# Question on hand feeding



## atvchick95 (Sep 17, 2007)

Not sure if this is the right spot So if not y'all can move it to the right spot 

but I'm considering hand feeding the rest of Sun Dance and Goldie's babies (and no worries i know how  )

but my question is if i start hand feeding them Do they have to be permanently removed from the nest box? or can I feed them and then put them back in the nest box? or would that end up being an over feed if the parents go to feed them after I already did 

I wasn't planning on hand feeding them, but after the youngest died today i'm considering it, even know the other 4 seem to be getting fed i really just don't want to take any more chances 


Also at their ages how many times a day would they need fed? .. here is the ages 

Oldest is 21 days old (today)
2nd oldest is 20 days old (today)
3rd oldest is 19 days old (today)
4th is 18 days old (today)

I already have the hand feeding formula and syringes (but I'm going to pick up a few more because mine are becoming a pain in my back side, the little black rubber stopper wants to pull off and get stuck inside the syringe)

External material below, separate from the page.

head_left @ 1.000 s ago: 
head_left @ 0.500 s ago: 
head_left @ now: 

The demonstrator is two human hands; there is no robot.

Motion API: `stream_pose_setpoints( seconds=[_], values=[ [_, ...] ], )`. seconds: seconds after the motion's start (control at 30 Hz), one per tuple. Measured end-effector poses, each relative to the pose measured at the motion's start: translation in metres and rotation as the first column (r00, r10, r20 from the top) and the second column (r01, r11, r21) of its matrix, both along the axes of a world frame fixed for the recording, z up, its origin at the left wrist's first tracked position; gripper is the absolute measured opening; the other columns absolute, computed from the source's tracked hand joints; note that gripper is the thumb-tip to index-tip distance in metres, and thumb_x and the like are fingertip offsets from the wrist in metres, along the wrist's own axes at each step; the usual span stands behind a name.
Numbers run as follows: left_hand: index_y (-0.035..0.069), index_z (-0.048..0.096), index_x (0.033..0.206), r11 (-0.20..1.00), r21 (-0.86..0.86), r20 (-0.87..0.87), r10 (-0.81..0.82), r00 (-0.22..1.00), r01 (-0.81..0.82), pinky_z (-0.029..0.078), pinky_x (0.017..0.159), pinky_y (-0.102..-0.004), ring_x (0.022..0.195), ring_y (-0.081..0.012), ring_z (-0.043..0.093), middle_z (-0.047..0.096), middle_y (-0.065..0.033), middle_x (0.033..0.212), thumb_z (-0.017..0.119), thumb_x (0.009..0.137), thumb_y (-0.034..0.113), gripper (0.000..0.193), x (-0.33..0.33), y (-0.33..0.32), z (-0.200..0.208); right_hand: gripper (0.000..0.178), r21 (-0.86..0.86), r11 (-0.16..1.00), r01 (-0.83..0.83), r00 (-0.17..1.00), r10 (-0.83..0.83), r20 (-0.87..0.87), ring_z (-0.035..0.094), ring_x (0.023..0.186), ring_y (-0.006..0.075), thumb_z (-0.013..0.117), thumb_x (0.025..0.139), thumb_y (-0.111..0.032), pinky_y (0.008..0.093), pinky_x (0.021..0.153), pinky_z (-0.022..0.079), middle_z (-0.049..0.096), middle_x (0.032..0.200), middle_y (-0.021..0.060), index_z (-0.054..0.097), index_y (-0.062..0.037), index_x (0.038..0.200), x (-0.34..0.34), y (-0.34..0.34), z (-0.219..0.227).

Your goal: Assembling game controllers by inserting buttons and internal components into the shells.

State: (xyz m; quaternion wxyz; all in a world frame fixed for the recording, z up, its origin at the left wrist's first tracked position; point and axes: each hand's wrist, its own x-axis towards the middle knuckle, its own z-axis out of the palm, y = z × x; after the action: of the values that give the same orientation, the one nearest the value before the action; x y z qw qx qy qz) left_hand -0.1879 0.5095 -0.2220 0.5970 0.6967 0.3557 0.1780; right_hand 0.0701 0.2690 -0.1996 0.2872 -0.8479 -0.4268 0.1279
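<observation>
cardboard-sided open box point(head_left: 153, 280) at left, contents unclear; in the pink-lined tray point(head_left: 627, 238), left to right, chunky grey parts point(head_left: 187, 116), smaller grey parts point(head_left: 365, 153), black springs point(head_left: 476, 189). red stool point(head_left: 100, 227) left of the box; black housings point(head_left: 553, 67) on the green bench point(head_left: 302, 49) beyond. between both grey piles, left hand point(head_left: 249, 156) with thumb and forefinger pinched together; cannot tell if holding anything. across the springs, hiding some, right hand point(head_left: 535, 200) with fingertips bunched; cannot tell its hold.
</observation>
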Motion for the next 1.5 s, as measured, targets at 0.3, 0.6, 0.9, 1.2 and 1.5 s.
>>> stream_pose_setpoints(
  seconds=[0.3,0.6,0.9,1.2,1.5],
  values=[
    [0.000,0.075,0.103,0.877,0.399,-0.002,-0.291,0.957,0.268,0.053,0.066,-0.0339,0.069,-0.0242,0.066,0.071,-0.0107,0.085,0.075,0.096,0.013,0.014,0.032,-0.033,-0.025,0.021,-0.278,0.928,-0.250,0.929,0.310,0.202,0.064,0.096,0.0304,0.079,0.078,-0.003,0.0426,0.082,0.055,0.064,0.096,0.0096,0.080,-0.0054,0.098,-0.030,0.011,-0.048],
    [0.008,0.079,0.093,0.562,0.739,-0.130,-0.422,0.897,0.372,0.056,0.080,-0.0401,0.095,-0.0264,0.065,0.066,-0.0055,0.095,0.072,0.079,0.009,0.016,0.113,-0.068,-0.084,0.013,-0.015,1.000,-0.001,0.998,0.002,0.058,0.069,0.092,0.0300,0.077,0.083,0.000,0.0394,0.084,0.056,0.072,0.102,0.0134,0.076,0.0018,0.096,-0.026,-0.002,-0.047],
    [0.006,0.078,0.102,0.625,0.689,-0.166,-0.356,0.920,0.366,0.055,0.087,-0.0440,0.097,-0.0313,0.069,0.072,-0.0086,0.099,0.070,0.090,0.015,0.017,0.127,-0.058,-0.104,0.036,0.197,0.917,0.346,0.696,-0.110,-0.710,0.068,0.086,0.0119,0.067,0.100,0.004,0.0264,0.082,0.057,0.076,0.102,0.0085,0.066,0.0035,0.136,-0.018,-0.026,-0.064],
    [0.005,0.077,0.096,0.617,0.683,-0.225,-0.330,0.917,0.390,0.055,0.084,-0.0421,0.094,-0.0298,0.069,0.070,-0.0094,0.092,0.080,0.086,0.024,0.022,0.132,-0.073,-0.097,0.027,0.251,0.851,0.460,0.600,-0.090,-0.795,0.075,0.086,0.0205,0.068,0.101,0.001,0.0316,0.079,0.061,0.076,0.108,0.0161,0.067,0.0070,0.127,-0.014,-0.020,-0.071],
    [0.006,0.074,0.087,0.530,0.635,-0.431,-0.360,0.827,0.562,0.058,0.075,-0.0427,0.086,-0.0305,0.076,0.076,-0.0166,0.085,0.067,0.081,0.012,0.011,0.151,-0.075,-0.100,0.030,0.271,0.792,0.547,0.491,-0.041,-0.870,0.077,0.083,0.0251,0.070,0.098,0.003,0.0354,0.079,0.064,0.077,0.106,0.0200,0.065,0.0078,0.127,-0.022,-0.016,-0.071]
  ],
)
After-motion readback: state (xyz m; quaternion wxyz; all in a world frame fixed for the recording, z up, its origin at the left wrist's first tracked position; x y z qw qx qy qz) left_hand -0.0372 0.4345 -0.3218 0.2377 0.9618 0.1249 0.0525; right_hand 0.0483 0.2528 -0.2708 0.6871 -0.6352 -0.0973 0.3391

the reason i have these question's is because the only bird I hand Fed was Roxy (my lovebird), and I didn't have her parents Just her and I wasn't sure if the amount of feedings a day differ between species

plus it was like 6 months ago since i hand fed her and i can't remember how many times she was eating a day at this age


----------



## CindyM (Jun 10, 2008)

You can put them back in the box. I have the parents feed them to. I do it at night after I get home from work and before bed. Just look at their crop to see if it is full before you feed them. If it is dont feed them. The food has to have time to leave the crop. The way i did it is when I heard them eating from the parents I would take them out and feed them. Good luck


----------



## Bea (Jul 26, 2007)

I would just let the parents do it, there is more chance of crop infections and complications if you're hand rearing than if the parents are feeding.


----------



## atvchick95 (Sep 17, 2007)

oo ok 

what if i leave them out of the box and just go ahead and hand feed them? will i still have a higher chance of crop infection?


----------



## Bea (Jul 26, 2007)

Once you step in an start hand rearing the chances of the formula being not quite the right consistency, or not quite the right temperature, or the brooder being a little too warm or a little too cool - any of those variables can cause problems. Now obviously a lot of people do it successfully, but lately i've been hearing that cockatiels are particularly prone to crop infections when they're being hand reared, and that if at all possible it's best for the parent birds to do the job for as long as possible.


----------



## atvchick95 (Sep 17, 2007)

ok thank you, I won't intervene unless i have to
which hopefully I won't have to 

maybe 5 babies was just too much for them


----------



## Sophia (Aug 11, 2007)

Good Luck!


----------



## Bea (Jul 26, 2007)

atvchick95 said:


> ok thank you, I won't intervene unless i have to
> which hopefully I won't have to
> 
> maybe 5 babies was just too much for them


It could have been, or they could have over fed him at one stage and stretched the crop so that it couldn't empty properly. I had that happen with a budgie baby once, but that was the only baby in the clutch it happened to and the parents never did the same thing again.


----------



## atvchick95 (Sep 17, 2007)

Bea said:


> It could have been, or they could have over fed him at one stage and stretched the crop so that it couldn't empty properly. I had that happen with a budgie baby once, but that was the only baby in the clutch it happened to and the parents never did the same thing again.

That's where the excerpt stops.